# Wie lange halten Mainboards ?



## Yassen (4. November 2013)

Hallo an alle
ich hätte mal eine Frage. Wie lange halten normale Mainboards (wie dieses P8P67 - Motherboards - ASUS) 
Dabei gehe ich von der ideal Situation aus. (kein Transport, ruhiger Standort, kalt. )

mfg Yassen


----------



## Laptophasser (4. November 2013)

Ich glaube bei aktuellen Mainboards (Haswell) 100.000 Stunden gelesen zu haben, korrigiert mich falls ich da was falsches in Erinnerung habe.


----------



## the.hai (4. November 2013)

meinst du jetzte bei lagerung oder bei Gebrauch?

es kann immer was kaputt gehen, aber in der regel gehen andere komponenten vorher kaputt.


----------



## Threshold (4. November 2013)

Also bei mir halten sie im Durchschnitt einige Monate. 
Meistens zumindest.


----------



## Westcoast (4. November 2013)

man kann es pauschal nicht sagen. manche halten par monate, manche par jahre und andere sind nicht kaputt zu kriegen.
es kommt auch darauf an ob der pc täglich stunden arbeiten muss und natürlich ob man übertaktet und die spannungen sind auch wichtig.

meist ist es aber so, man tauscht das board, weil die cpu irgendwann nach 5 jahren zu langsam ist.


----------



## Yassen (4. November 2013)

Ich meine im Gebrauch unter ideal Bedingungen.
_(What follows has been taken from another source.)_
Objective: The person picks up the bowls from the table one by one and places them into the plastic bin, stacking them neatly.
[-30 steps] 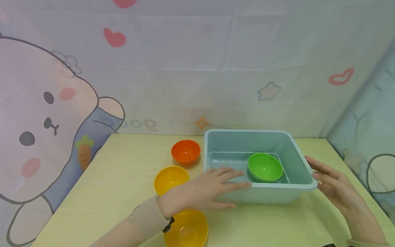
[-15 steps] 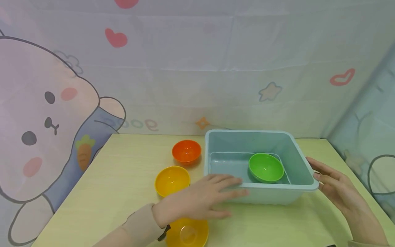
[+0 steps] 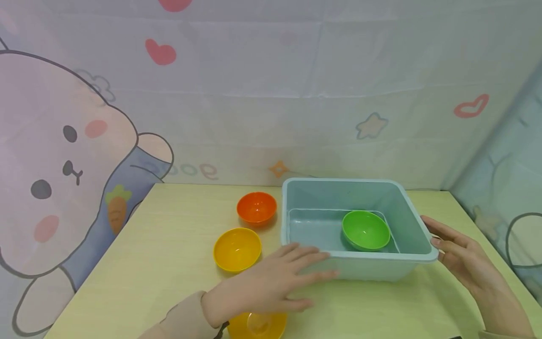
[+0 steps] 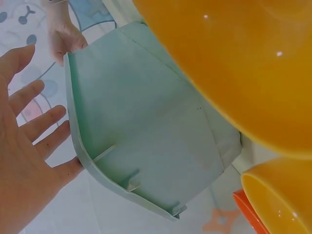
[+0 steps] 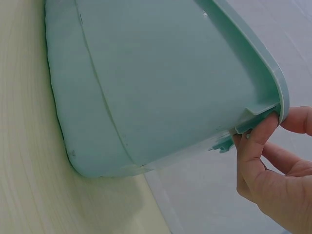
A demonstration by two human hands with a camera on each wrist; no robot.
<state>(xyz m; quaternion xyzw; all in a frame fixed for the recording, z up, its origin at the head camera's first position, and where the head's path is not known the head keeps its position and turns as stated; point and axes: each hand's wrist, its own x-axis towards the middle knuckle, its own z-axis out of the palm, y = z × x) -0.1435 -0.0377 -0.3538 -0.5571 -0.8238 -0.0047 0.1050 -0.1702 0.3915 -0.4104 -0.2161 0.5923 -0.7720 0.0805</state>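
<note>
A light teal plastic tub stands on the pale wooden table, with a green bowl inside it. My left hand hovers flat with straight, spread fingers just in front of the tub's front left corner and holds nothing. It partly covers a yellow bowl at the table's near edge. In the left wrist view the left hand lies open beside the tub. My right hand touches the tub's right rim. In the right wrist view its thumb presses under the lip of the tub.
A second yellow bowl and an orange bowl sit left of the tub. A printed cloth backdrop with a rabbit hangs behind and to the left, and another curtain closes the right side. Bare tabletop lies at the left.
My left hand has drawn back from the tub's front rim toward me, covering more of the near yellow bowl. The right hand and tub have barely moved.
</note>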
Heisst eher undervolltet. Wenn ich es 24/7 laufen lasse wie lange hält es dann .

Heisst ich baue es im Server ein wann geht es kaputt ? Um das extrem zu nehmen.


----------



## the.hai (4. November 2013)

Yassen schrieb:


> Ich meine im Gebrauch unter ideal Bedingungen. Heisst eher undervolltet. Wenn ich es 24/7 laufen lasse wie lange hält es dann .
> 
> Heisst ich baue es im Server ein wann geht es kaputt ? Um das extrem zu nehmen.


 
na bei optimalen bedingungen niemals. gerade wenn es alles normal benutzt wird und keine extremanwendung stattfindet. meine "normalen" boards sind jedenfalls noch nie ausgefallen und ich spreiche so ab zeit des Pentium2.


----------



## keinnick (4. November 2013)

Diese Frage ist nicht pauschal zu beantworten. In einer Firma in der ich vorher gearbeitet habe, liefen Pentium-Rechner seit über 15 Jahren (Industrierechner). Mir selbst sind MBs aber schon nach einigen Monaten kaputtgegangen.


----------



## Westcoast (4. November 2013)

wenn alles gut geht, halten boards eine ewigkeit, aber eine pauschale antwort gibt es nicht. bauteile eines mainboards können immer kaputt gehen.


----------



## Yassen (4. November 2013)

Wie hoch ist der Durchschnitt 5 Jahre oder weniger/ mehr ?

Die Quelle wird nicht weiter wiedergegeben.